• Work item:
Using the records below, output the stretch that opens with the line containing "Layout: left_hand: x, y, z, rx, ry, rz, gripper" and closes with the line containing "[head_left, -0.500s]", exactly and including both lines, with nothing more.

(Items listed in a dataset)
+ + +
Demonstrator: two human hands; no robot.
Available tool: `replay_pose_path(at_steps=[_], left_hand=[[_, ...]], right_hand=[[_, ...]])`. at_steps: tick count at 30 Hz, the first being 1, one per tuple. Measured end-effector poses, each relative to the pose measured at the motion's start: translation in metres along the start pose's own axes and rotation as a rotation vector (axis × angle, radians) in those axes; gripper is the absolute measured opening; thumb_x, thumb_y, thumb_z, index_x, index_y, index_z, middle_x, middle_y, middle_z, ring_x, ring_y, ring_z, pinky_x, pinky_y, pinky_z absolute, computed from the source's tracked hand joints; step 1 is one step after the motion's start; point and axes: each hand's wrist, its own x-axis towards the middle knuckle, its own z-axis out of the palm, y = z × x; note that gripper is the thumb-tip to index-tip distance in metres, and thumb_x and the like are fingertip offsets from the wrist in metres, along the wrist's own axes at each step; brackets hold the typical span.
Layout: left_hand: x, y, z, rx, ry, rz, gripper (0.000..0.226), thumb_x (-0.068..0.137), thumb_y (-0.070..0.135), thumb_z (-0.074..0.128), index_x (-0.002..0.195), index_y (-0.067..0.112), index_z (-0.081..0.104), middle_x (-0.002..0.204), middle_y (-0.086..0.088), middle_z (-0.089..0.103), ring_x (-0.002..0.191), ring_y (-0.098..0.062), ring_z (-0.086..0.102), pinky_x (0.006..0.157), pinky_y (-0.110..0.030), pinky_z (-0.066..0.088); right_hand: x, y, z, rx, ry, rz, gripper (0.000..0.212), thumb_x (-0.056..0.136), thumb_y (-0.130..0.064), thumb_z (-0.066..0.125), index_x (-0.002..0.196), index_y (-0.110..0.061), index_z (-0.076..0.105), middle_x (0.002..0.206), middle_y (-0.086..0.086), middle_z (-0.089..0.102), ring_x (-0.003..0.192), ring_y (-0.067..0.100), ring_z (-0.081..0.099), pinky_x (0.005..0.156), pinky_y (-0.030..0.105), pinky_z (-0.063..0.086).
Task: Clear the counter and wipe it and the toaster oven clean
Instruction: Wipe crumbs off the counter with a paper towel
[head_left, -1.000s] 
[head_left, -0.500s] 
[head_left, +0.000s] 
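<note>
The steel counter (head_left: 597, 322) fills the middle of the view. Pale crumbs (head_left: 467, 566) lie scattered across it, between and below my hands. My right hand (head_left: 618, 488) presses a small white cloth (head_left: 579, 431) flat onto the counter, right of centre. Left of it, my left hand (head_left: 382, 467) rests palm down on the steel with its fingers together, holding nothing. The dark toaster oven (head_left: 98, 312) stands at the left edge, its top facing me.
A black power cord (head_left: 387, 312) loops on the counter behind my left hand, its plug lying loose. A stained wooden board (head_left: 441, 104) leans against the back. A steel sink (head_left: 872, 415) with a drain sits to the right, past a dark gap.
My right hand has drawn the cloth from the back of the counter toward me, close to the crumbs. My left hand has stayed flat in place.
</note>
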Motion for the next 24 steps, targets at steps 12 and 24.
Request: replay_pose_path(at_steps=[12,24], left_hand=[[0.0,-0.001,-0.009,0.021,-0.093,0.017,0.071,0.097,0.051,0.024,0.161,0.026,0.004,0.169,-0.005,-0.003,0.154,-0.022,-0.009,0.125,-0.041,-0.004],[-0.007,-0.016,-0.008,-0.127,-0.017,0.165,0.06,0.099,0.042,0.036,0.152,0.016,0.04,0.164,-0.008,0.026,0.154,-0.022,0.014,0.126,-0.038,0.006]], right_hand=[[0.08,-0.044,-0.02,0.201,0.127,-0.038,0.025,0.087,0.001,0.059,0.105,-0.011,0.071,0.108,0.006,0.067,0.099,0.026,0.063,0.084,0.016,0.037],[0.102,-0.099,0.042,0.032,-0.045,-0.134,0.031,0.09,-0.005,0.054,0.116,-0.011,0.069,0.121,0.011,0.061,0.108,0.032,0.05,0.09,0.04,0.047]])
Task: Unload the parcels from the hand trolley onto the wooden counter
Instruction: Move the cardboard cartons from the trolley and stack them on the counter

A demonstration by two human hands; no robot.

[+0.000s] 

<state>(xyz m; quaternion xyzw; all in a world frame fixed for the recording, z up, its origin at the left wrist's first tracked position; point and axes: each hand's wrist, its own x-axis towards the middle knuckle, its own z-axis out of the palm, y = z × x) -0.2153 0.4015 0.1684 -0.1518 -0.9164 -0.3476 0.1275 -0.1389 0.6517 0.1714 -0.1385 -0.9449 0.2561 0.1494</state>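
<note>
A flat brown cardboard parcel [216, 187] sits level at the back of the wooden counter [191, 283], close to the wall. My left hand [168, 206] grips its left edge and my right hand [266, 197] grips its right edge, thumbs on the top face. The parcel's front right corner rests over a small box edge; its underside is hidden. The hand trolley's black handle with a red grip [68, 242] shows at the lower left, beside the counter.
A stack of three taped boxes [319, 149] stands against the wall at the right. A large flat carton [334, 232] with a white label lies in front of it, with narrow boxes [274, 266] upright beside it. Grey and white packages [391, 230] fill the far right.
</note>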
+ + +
• Expected answer:
Layout: left_hand: x, y, z, rx, ry, rz, gripper (0.000..0.226), thumb_x (-0.068..0.137), thumb_y (-0.070..0.135), thumb_z (-0.074..0.128), index_x (-0.002..0.195), index_y (-0.067..0.112), index_z (-0.081..0.104), middle_x (-0.002..0.204), middle_y (-0.086..0.088), middle_z (-0.089..0.103), ring_x (-0.002..0.191), ring_y (-0.098..0.062), ring_z (-0.086..0.102), pinky_x (0.006..0.157), pinky_y (-0.110..0.030), pinky_z (-0.066..0.088); right_hand: x, y, z, rx, ry, rz, gripper (0.000..0.212), thumb_x (-0.056..0.136), thumb_y (-0.130..0.064), thumb_z (-0.066..0.125), index_x (-0.002..0.196), index_y (-0.110..0.061), index_z (-0.076..0.105), middle_x (0.002..0.206), middle_y (-0.086..0.086), middle_z (-0.089..0.102), ring_x (-0.003..0.192), ring_y (-0.067..0.100), ring_z (-0.081..0.099), pinky_x (0.005..0.156), pinky_y (-0.030..0.105), pinky_z (-0.063..0.086).
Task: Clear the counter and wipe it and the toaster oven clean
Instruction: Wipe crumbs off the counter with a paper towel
[head_left, -1.000s] 
[head_left, -0.500s] 

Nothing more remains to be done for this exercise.